How to complete this task
For each line of the listing that contains "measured", make a copy and return it.
════
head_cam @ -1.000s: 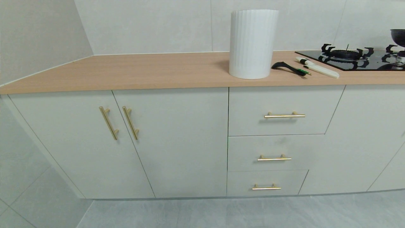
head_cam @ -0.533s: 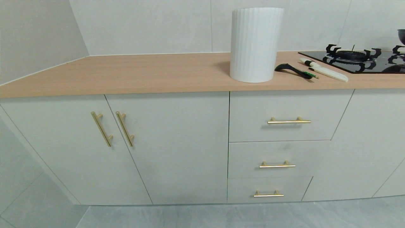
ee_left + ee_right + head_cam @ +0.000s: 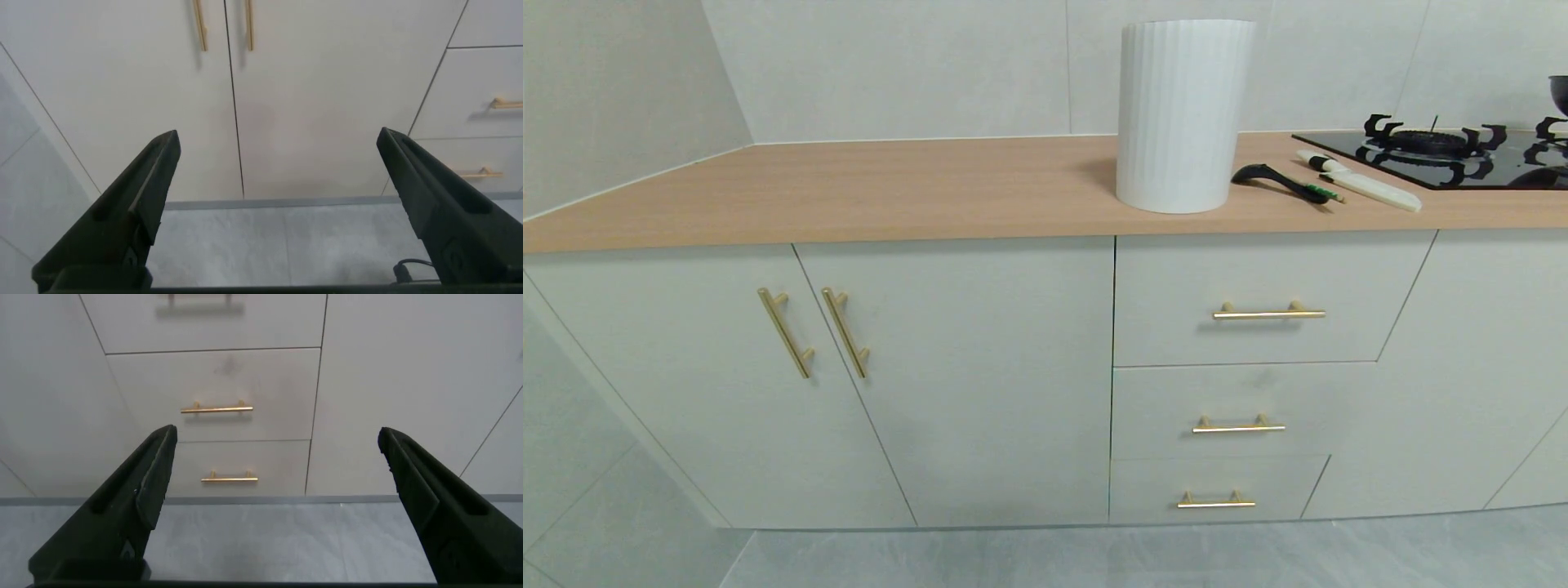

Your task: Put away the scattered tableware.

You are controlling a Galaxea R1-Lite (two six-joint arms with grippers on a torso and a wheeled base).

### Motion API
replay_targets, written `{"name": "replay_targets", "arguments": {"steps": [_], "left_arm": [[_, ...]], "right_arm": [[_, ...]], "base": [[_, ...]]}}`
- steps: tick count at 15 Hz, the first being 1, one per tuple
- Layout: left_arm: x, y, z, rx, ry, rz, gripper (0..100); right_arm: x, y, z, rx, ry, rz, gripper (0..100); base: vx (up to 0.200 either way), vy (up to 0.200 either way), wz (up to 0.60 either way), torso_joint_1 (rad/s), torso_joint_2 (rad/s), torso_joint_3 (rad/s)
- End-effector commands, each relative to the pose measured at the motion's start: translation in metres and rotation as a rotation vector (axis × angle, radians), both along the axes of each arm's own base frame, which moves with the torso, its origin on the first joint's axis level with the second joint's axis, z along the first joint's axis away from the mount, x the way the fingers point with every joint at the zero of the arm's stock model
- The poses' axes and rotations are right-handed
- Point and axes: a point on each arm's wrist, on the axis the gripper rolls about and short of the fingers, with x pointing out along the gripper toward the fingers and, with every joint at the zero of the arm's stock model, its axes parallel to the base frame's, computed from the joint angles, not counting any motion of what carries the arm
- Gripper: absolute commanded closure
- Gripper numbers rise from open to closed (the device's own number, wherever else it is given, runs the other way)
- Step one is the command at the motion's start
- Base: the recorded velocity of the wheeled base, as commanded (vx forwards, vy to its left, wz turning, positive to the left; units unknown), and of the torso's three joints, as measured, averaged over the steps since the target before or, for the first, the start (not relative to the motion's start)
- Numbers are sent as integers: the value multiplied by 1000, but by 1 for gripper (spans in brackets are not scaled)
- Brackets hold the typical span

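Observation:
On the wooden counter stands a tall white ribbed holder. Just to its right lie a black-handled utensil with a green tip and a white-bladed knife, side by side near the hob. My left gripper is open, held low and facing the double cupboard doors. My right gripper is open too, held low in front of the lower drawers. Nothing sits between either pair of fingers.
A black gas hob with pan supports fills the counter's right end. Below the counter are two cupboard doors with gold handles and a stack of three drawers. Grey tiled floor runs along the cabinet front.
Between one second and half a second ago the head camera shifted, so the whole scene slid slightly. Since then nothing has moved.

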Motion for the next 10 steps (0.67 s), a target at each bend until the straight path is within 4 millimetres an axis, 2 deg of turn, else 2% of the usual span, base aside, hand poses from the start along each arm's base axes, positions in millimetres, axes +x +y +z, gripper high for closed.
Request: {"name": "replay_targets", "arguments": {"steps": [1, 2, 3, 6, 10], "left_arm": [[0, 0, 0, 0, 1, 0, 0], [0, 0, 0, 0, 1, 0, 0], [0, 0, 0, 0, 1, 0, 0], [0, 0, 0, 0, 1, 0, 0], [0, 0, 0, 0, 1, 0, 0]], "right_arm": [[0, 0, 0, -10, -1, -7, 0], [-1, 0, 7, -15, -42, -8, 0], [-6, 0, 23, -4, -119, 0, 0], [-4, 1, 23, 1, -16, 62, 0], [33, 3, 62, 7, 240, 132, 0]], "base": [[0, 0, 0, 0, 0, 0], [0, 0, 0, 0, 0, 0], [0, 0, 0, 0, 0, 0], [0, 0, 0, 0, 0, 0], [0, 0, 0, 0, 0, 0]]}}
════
Answer below
- End-effector commands, each relative to the pose measured at the motion's start: translation in metres and rotation as a rotation vector (axis × angle, radians), both along the axes of each arm's own base frame, which moves with the torso, its origin on the first joint's axis level with the second joint's axis, z along the first joint's axis away from the mount, x the way the fingers point with every joint at the zero of the arm's stock model
- Base: the recorded velocity of the wheeled base, as commanded (vx forwards, vy to its left, wz turning, positive to the left; units unknown), and of the torso's three joints, as measured, averaged over the steps since the target before or, for the first, the start (not relative to the motion's start)

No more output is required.